We can test if a class is a generic using the IsGenericType method and we can test if a method is a generic method using the IsGenericMethod method. With these two properties we can create a single method that can handle all the various standard and generic scenarios we just covered!

public partial class DynamicExecutor
{
  public static void Execute(Type classType, Type classParameterType, string methodName, Type methodParameterType, object parameter)
  {
    //Create class instance or generic class instance as appropriate
    var classObj = classType.IsGenericType ? classType.MakeGenericType(classParameterType) : classType;
    var classInstance = Activator.CreateInstance(classObj);

    //Create method reference or generic method reference as appropriate
    var classMethod = classInstance.GetType().GetMethod(methodName);
    if (classMethod.IsGenericMethod)
      classMethod = classMethod.MakeGenericMethod(methodParameterType);

    //Execute the method
    classMethod.Invoke(classInstance, new object[] { parameter });
  }
}

To further simplify things we will add a few overloading methods:

public partial class DynamicExecutor
{
  public static void Execute(Type classType, string methodName, object parameter)
  { Execute(classType, null, methodName, null, parameter); }

  public static void Execute(Type classType, Type classParameterType, string methodName, object parameter)
  { Execute(classType, classParameterType, methodName, null, parameter); }

  public static void Execute(Type classType, string methodName, Type methodParameterType, object parameter)
  { Execute(classType, null, methodName, methodParameterType, parameter); }
}

Demo

The following sample code demonstrates that the DynamicExecutor.Execute method works and that we can support dynamic parameter types in our generics!

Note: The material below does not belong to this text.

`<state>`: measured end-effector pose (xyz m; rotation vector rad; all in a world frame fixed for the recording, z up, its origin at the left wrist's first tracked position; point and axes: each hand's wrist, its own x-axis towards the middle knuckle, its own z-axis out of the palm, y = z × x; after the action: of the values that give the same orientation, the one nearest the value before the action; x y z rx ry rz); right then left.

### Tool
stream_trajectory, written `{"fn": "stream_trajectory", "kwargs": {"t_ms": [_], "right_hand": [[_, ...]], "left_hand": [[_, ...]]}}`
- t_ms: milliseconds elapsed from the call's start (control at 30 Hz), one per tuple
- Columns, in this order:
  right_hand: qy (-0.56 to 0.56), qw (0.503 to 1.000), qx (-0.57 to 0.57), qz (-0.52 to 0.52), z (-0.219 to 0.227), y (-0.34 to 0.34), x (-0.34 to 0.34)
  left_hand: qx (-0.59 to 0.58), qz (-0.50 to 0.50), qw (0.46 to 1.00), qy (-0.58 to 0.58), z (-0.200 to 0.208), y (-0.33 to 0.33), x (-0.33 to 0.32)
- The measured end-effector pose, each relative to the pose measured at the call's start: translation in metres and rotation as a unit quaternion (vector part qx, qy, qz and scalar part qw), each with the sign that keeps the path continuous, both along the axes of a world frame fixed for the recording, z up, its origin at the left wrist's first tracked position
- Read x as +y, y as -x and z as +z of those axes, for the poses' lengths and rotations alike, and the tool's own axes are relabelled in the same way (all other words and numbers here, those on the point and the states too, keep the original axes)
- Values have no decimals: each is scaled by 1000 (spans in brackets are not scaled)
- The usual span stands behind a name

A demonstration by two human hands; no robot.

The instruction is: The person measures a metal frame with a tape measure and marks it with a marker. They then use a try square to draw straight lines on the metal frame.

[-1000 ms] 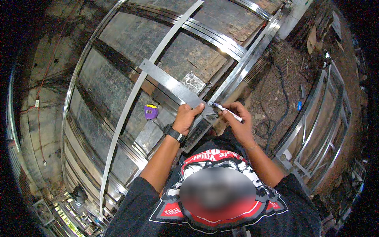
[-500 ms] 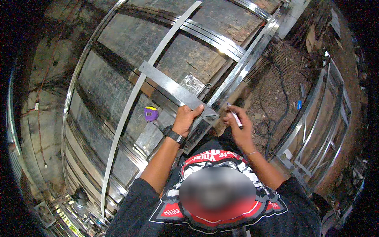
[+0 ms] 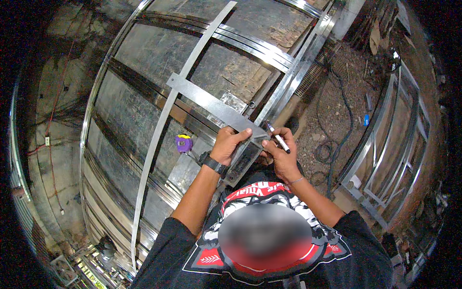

//Execute normal method inside normal class (DiagnosticWriter.WriteLine)
DynamicGeneric.Execute(typeof(DiagnosticWriter), "WriteLine", "abc");

//Execute generic method inside normal class (DiagnosticWriter.WriteLineGenericMethod)
DynamicGeneric.Execute(typeof(DiagnosticWriter), "WriteLineGenericMethod", typeof(int), 345);

//Execute normal method inside generic class (GenericDiagnosticWriter.WriteLine)
DynamicGeneric.Execute(typeof(GenericDiagnosticWriter<>), typeof(int), "WriteLine", "abc");

//Execute generic method inside generic class (GenericDiagnosticWriter.WriteLineGeneric)
DynamicGeneric.Execute(typeof(GenericDiagnosticWriter<>), typeof(int), "WriteLineGeneric", 123);

//Execute generic method inside generic class (GenericDiagnosticWriter.WriteLineGenericMethod)
DynamicGeneric.Execute(typeof(GenericDiagnosticWriter<>), typeof(int), "WriteLineGenericMethod", typeof(double), 123.321);

You can add support for even more reflection scenarios by creating new overloaded methods to handle multiple generic parameter types and multiple parameters for the method.

Summary

Now that wasn’t so bad! Supporting generic with dynamic parameter types is actually a fairly straight forward task when using reflection.